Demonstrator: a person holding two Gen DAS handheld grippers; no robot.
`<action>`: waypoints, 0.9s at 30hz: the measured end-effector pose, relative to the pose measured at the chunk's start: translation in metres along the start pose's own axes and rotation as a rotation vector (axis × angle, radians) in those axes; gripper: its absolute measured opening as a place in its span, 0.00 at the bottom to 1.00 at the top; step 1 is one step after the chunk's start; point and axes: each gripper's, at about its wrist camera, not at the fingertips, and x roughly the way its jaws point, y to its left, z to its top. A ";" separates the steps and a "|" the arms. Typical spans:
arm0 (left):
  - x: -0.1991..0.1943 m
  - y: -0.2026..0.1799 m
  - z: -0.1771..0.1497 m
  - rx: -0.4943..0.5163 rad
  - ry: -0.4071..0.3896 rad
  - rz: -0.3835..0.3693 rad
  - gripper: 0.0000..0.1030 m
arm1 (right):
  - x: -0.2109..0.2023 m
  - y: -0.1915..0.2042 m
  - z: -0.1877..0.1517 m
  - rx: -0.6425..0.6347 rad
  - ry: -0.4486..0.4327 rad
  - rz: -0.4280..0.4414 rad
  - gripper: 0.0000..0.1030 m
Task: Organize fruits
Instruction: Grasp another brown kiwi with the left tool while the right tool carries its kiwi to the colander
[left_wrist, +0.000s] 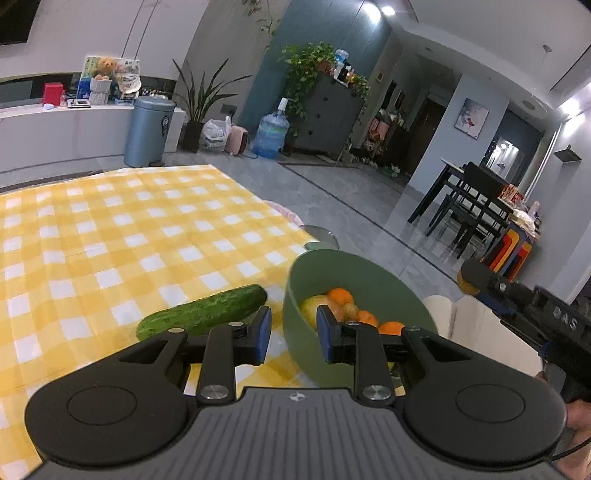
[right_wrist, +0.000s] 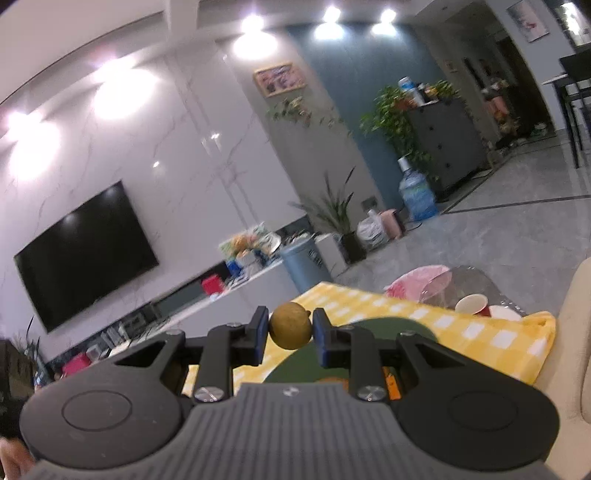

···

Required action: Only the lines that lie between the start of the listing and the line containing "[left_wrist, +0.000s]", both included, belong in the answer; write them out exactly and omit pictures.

Task answer:
Demonstrator: a person holding two Gen DAS handheld grippers; no robot.
`<action>`: waypoints, 0.9s at 30hz: the measured end-effector pose, relative to the pose measured at the chunk's start: translation in metres along the start pose's own axes and rotation as a rotation vector (axis × angle, radians) in those axes; gripper: its absolute measured opening as a place in its span, 0.00 at the bottom to 1.00 at the top; step 1 is one step after the chunk's start; point and axes: each gripper's, at about its wrist camera, not at the fingertips, and x roughly the way its jaws point, y to its left, z to its top. A ";" separates the steps and a "|" the arms. Typical spans:
arm0 (left):
  - x: -0.1991..0.1943 m
  - y: -0.2026..0.1799 m
  - z: -0.1771..0.1497 m
  - rx: -0.4943..0.5163 rad
  - ry: -0.4071..0.3896 rad
  - rz: -0.3835..0.3693 rad
  - gripper: 0.0000..0.1030 m
arm1 (right):
  - x: -0.2109..0.2023 m
  - y: -0.1915..0.2042 m
  - z: -0.1877..0.1517 m
  - rx: -0.6425..0.6347 rad
  - ry: -0.4486..0.4327 rad
  - rz: -0.4280..0.4414 rad
  - gripper: 0.0000..0.1030 m
Task: Organize fruits
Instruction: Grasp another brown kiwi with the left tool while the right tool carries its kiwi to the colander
[left_wrist, +0.000s] 

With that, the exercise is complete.